Binary Search Trees, Traversals and Balancing

Let's create user profiles and a data structure that can store 100 million records, insert, search and update the list of operations efficiently. 

In [2]:
#simple example; generic blueprint of a user
class user:
    pass

In [40]:
#instance of a user
user1 = user()

In [4]:
#how to call the userand verify its type with the following two calls.
user

__main__.user

In [5]:
type(user1)

__main__.user

We need to use a constructor to add useful information to the user class. This is a blueprint for our people who are considered objects in Python. Yes, Python objectifies people. It's nothing personal. Except the introduce yourself method. That's literally one person talking to another person. That's personal.

In [42]:
class User:
    def __init__(self, username, name, email) -> None:
        self.username = username
        self.name = name
        self.email = email
        print("There you go. You made a user. Treat your user well.")

    def introduce_yourself(self, guest_name):
        print("Hi {}, I'm {}! Contact me at {} .".format(guest_name, self.name, self.email))

In [35]:
user2 = User('Paddy', 'Paddy the Baddy', 'paddy@bakerman.com')

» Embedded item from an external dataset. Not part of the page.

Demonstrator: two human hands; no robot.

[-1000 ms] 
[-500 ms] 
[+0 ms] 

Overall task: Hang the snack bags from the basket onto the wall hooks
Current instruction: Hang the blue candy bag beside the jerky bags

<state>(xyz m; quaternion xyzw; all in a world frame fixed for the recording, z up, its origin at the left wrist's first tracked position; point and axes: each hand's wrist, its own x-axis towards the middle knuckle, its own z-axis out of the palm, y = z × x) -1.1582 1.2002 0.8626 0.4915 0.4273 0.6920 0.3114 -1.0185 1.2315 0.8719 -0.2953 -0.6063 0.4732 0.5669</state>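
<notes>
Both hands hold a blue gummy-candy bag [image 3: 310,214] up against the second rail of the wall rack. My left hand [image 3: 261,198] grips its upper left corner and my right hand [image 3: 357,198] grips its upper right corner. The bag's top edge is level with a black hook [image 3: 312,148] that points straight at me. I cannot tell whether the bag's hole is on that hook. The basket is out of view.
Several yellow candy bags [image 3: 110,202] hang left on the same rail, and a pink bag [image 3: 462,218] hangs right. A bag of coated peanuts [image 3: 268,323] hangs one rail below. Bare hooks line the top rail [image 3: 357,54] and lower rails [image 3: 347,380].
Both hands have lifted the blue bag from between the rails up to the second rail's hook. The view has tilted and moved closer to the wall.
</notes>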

We can call user2 like user1.

In [8]:
user2

<__main__.User at 0x10be00a60>

We can call one of the properties with a '.' and specify which property after:

In [23]:
user2.name 

'Paddy the Baddy'

In [34]:
user3 = User('Patty', 'Patty Cakes', 'patty@cakes.com')

In [33]:
user3.introduce_yourself('Chad')

Hi Chad, I'm Patty Cakes! Contact me at patty@cakes.com .


The user was automatically passed above, but you can explicitely state the user in parenthesis as well. Let's add a helper method to our User class.

In [47]:
class User:
    def __init__(self, username, name, email):
        self.username = username
        self.name = name
        self.email = email
        
    def __repr__(self):
        return "User(username='{}', name='{}', email='{}')".format(self.username, self.name, self.email)
    
    def __str__(self):
        return self.__repr__()

In [30]:
user4 = User('sumguy', 'Sumguy Sumone', 'sumguy@nobody.com')
user4

User(username='sumguy', name='Sumguy Sumone', email='sumguy@nobody.com')

Now we can see the keys more clearly for the values that we entered. Think of some ways that this could be helpful (UI/UX to name a couple). Next, we'll make a user database for our example users.

In [62]:
class UserDatabase:
    def insert(self, user):
        pass
    def find(self, username):
        pass
    def update(self, user):
        pass
    def list_all(self):
        pass

In [55]:
user1 = User('God', 'God Allah', 'god@heaven.com')

user1, user2, user3, user4

(User(username='God', name='God Allah', email='god@heaven.com'),
 User(username='Paddy', name='Paddy the Baddy', email='paddy@bakerman.com'),
 User(username='Patty', name='Patty Cakes', email='patty@cakes.com'),
 User(username='sumguy', name='Sumguy Sumone', email='sumguy@nobody.com'))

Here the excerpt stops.